Mother's supporters miffed as Leftists snub beatification celebrations

"We are ready to accept the works of Mother Teresa, but not miracle theory," said one Leftist leader
( [email protected] ) Nov 17, 2003 11:16 AM EST

Calcutta, India., Nov. 16 - Roman Catholic leaders in Calcutta are expressing surprise and disappointment as Marxists who run the provincial government shy away from celebrations for the beatification of Mother Teresa, who tended to the city's poor for 50 years.

Christian groups in the Indian metropolis, from Saturday began nine days of festivities including public prayers, an art exhibition and a concert to mark the Albanian-born nun's October 19 beatification in Rome, which puts her a step closer to sainthood.

But few government officials in this leftist stronghold are taking part. Political leaders are uneasy with the Vatican's reason for beatifying Mother Teresa: the "miraculous" recovery of a tribal woman a year after the nun's death.
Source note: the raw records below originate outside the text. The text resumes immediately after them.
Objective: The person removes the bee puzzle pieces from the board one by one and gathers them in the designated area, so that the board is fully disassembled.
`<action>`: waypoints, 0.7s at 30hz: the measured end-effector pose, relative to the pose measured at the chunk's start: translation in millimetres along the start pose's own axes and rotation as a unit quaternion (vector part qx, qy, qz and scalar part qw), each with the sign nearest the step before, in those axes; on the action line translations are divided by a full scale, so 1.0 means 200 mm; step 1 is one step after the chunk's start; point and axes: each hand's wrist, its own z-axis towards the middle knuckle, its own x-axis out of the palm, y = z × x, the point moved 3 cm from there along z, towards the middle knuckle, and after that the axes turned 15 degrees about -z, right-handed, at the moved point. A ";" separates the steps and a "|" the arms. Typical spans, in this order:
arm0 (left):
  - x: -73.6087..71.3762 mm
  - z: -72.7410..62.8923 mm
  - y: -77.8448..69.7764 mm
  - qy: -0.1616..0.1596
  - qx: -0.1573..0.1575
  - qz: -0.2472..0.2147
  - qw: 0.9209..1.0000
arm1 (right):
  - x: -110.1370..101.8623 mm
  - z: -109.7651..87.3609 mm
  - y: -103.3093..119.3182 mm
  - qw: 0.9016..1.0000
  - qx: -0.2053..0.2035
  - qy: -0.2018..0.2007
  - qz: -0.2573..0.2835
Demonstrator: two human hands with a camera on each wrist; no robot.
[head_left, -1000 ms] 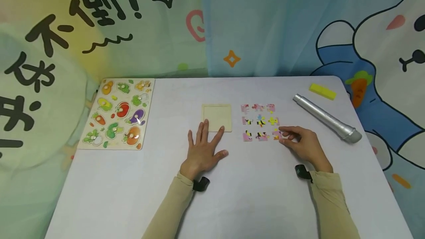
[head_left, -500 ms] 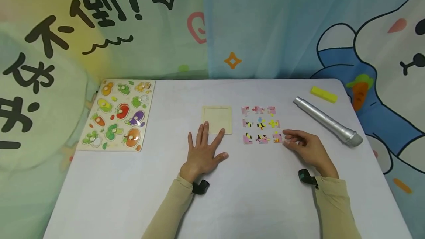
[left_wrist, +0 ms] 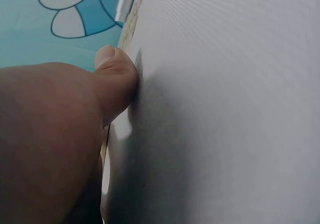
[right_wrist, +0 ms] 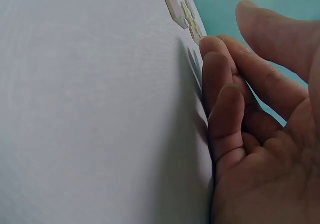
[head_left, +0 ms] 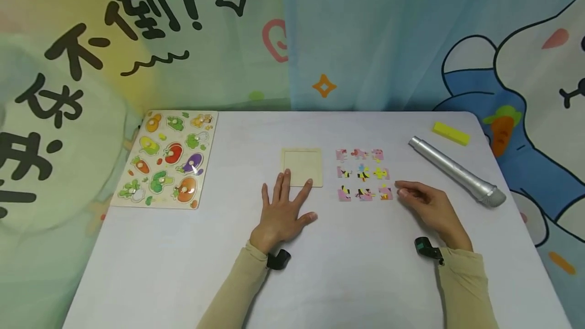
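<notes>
My left hand (head_left: 281, 218) lies flat with spread fingers, its longer fingertips on the lower edge of a small square wooden puzzle tray (head_left: 301, 162). Only its thumb side (left_wrist: 55, 119) shows in the left wrist view. To the tray's right, several pink and yellow jigsaw pieces lie in three rows. My right hand (head_left: 431, 211) rests on the table just right of the bottom right jigsaw piece (head_left: 386, 193), apart from it. The right wrist view shows its fingers (right_wrist: 227, 114) loosely bent, the thumb away from them and nothing held. Some jigsaw pieces (right_wrist: 174, 6) appear beyond the fingertips there.
At the left of the white table (head_left: 183, 268) lies a vegetable peg puzzle board (head_left: 162, 161). A silver microphone (head_left: 457, 170) lies slantwise at the right, with a yellow block (head_left: 451, 133) behind it. A printed curtain (head_left: 365, 34) hangs along the back edge.
My right hand has drawn back to the right, away from the bottom right jigsaw piece it was touching. My left hand has stayed on the tray. The head view has shifted slightly.
</notes>
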 end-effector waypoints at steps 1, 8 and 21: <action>0.00 0.00 0.00 -0.001 -0.001 0.000 1.000 | 0.00 0.00 0.00 1.000 -0.001 0.001 0.006; 0.00 -0.01 0.00 -0.004 -0.002 0.000 1.000 | 0.00 0.01 -0.04 0.999 -0.015 -0.002 0.037; 0.04 -0.01 0.02 0.003 -0.009 0.012 1.000 | 0.01 -0.01 -0.09 0.998 0.002 0.014 0.061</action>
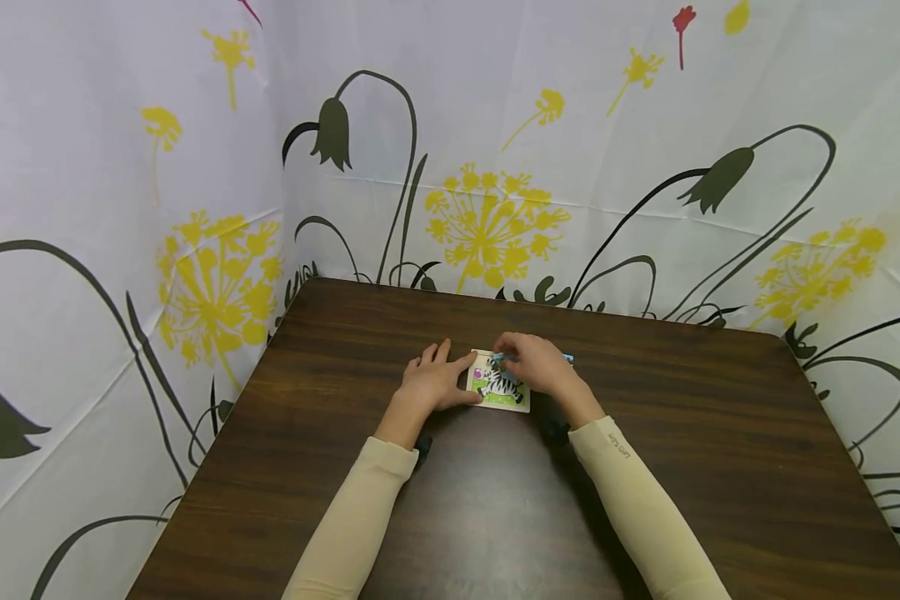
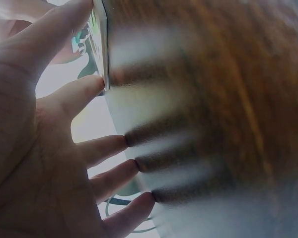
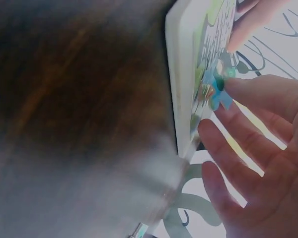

"Our party cadres will soon launch campaigns against the so-called miracles of self-professed godmen," said Anil Biswas, the secretary for West Bengal state, whose capital is Calcutta, of the province's ruling Communist Party of India-Marxist.

"There is no rationality behind miracles," he said.

Father C.M. Paul, the coordinator of a four-day film festival that is part of the celebrations, expressed surprise at the government's approach, noting that Mother Teresa was close to veteran state leader and Marxist Jyoti Basu.

But he said organisers of the beatification events could not even arrange an appointment with the current state leader, Chief Minister Buddhadeb Bhattacharya.

"What has saddened us is that the chief minister's secretariat did not bother to inform why Bhattacharya would not be available for an audience. It would not be wrong if we say that the chief minister avoided us," the clergyman said.

The grande finale of the beatification celebrations, a concert at a Catholic school in Calcutta, will however be attended by the Indian federal government's representative in West Bengal, Governor Viren J. Shah, Paul said.

Bhattacharya's office had no comment on the reasons for not meeting the representatives.

But provincial Health Minister Surya Kanta Mishra said the government did not agree with the Vatican's conclusion that Monica Besra was cured by the power of the late nun.

"We believe that the tribal woman Monica Besras stomach tumour was cured by prolonged medication in two hospitals, not by any miracle. Doctors, who treated her at the hospitals, have already supported our claim," Mishra told Christian Today.

"We are ready to accept the works of Mother Teresa, but not the miracle theory," he said.

Besra, in a recent interview with Christian Today in her village of Nakor 450 kilometres (280 miles) north of Calcutta, dismissed cynicism and said her illness went away after prayers by Mother Teresa's order a year after the nun's death.

"It was Mother's blessings that cured me," said Besra, 35, who converted to Catholicism.

Mother Teresa founded the Missionaries of Charity in Calcutta in 1950, caring for the destitute and disabled until her death in 1997. With a steady stream of volunteers and donations, the order now has 4,500 sisters working in 133 countries.

Despite the fastest beatification in Catholic history and winning the Nobel Peace Prize in 1979, Mother Teresa faced critics, largely leftists, who accused her of failing to address core reasons for Calcutta's poverty such as income inequality and limited reproductive-health options for poor women.